JUBIRTVNEWS.COM – Dinas Perumahan dan Kawasan Permukiman (Disperkim) Kabupaten Sukabumi melakukan pendampingan saat Bupati Sukabumi, Asep Japar, meninjau langsung lokasi terdampak pergerakan tanah di Kampung Cijambe, Kecamatan Bantargadung, Selasa (4/3/2026).
Kunjungan tersebut menjadi bagian dari respon cepat pemerintah daerah terhadap bencana yang berdampak pada permukiman warga, khususnya di wilayah RT 02 dan RT 05 Kampung Cijambe.
Kepala Disperkim Kabupaten Sukabumi, Sendi Apriadi, menegaskan pihaknya langsung melakukan pendataan teknis dan verifikasi lapangan untuk memastikan langkah penanganan hunian warga terdampak dapat dilakukan secara terukur serta sesuai dengan regulasi yang berlaku.
Menurutnya, proses identifikasi dilakukan secara detail untuk mengetahui kondisi bangunan, tingkat kerusakan, hingga potensi ancaman lanjutan akibat pergerakan tanah yang masih berpotensi terjadi.
“Kami melakukan identifikasi detail terhadap kondisi bangunan, tingkat kerusakan, serta potensi ancaman lanjutan. Penanganan tidak bisa parsial, harus berbasis mitigasi risiko,” ujar Sendi.
Berdasarkan data terbaru per 4 Maret 2026, bencana pergerakan tanah tersebut berdampak pada ratusan warga dengan rincian sebagai berikut:
Data warga terdampak:
- Total terdampak: 112 KK (367 jiwa)
- Laki-laki: 189 jiwa
- Perempuan: 178 jiwa
Kondisi pengungsian:
- Mengungsi mandiri: 48 KK (155 jiwa)
- Tinggal di rumah kontrakan: 1 KK (5 jiwa)

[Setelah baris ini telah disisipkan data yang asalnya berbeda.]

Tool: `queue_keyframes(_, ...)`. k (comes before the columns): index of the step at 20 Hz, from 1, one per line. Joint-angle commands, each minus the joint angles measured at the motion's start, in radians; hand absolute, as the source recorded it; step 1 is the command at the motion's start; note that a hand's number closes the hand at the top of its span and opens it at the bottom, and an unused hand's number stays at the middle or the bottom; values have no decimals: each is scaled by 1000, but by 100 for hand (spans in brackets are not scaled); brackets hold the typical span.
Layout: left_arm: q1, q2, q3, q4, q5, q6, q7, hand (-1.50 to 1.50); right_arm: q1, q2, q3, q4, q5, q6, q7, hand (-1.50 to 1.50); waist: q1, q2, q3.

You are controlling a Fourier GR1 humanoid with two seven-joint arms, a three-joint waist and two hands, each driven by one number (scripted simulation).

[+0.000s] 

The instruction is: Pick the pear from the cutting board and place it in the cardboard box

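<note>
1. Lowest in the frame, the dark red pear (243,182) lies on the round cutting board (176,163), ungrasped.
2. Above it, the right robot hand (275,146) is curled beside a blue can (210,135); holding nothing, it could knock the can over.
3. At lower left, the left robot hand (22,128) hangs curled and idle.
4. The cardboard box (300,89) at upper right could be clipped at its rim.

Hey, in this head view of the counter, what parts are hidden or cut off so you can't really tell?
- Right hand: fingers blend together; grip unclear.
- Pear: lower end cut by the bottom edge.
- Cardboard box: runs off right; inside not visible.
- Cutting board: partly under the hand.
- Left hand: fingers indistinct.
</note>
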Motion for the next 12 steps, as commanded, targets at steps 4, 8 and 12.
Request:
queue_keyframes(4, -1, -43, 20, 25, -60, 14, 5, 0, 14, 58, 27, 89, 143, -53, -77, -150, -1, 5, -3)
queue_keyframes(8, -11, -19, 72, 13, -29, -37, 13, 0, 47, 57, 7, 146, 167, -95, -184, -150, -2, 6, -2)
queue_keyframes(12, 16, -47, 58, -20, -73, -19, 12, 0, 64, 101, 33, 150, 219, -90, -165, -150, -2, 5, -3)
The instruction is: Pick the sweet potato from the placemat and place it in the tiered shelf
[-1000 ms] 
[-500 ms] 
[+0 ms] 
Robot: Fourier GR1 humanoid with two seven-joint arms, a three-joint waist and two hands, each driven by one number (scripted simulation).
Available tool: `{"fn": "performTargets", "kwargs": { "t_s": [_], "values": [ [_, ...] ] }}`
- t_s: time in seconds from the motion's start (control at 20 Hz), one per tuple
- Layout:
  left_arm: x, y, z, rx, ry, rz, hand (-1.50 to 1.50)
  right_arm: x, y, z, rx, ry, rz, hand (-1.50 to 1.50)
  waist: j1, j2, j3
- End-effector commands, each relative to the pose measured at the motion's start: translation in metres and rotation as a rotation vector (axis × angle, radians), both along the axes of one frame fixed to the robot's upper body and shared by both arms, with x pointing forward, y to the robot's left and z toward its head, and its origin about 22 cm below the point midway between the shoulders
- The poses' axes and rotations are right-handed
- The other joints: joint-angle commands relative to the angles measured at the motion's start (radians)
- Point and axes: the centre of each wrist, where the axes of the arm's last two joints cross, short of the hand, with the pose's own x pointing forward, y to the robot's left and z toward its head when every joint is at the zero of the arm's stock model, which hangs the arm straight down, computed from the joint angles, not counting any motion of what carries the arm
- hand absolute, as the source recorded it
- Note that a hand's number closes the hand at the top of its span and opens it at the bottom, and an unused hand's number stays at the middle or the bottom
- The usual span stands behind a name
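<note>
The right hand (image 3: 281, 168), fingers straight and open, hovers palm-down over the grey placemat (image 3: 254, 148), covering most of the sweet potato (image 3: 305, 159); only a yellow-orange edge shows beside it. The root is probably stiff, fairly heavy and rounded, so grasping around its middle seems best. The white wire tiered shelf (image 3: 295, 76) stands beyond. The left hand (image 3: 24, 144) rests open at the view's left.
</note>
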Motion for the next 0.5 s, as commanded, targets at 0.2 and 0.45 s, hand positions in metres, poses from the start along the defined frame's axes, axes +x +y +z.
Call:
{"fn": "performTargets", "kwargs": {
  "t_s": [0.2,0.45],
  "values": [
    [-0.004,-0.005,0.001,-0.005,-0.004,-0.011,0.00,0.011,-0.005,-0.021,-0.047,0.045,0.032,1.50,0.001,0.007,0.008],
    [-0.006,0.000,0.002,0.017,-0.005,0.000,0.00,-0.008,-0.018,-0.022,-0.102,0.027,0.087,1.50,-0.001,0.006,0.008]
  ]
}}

- Mengungsi di tenda: 63 KK (207 jiwa)
Kondisi kerusakan rumah:
- Rusak berat: 36 unit
- Rusak sedang: 18 unit
- Rusak ringan: 20 unit
- Rumah terancam: 27 unit
Khusus di Kampung Cijambe, jumlah rumah terdampak tercatat mencapai 80 unit rumah dengan total 86 kepala keluarga.
Sendi menegaskan, Disperkim tidak hanya fokus pada perbaikan fisik rumah yang rusak, tetapi juga mulai memetakan kemungkinan relokasi permanen bagi warga apabila hasil kajian teknis menunjukkan kawasan tersebut tidak lagi layak untuk dihuni.
“Jika kondisi tanah dinilai terus bergerak dan berisiko tinggi, maka opsi relokasi menjadi langkah paling rasional demi keselamatan warga,” tegasnya.
Ia menambahkan, Disperkim saat ini juga terus melakukan identifikasi kerusakan rumah serta menyiapkan langkah teknis terkait penanganan hunian terdampak, baik melalui perbaikan rumah rusak maupun skema penanganan lainnya sesuai dengan ketentuan yang berlaku.
Sementara itu, Pemerintah Kabupaten Sukabumi akan terus melakukan pendataan lanjutan serta memastikan kebutuhan dasar warga terdampak tetap terpenuhi. Selain itu, pemerintah daerah juga tengah mengkaji langkah penanganan jangka pendek maupun jangka panjang, termasuk kemungkinan relokasi apabila kondisi tanah dinilai tidak lagi aman untuk dihuni.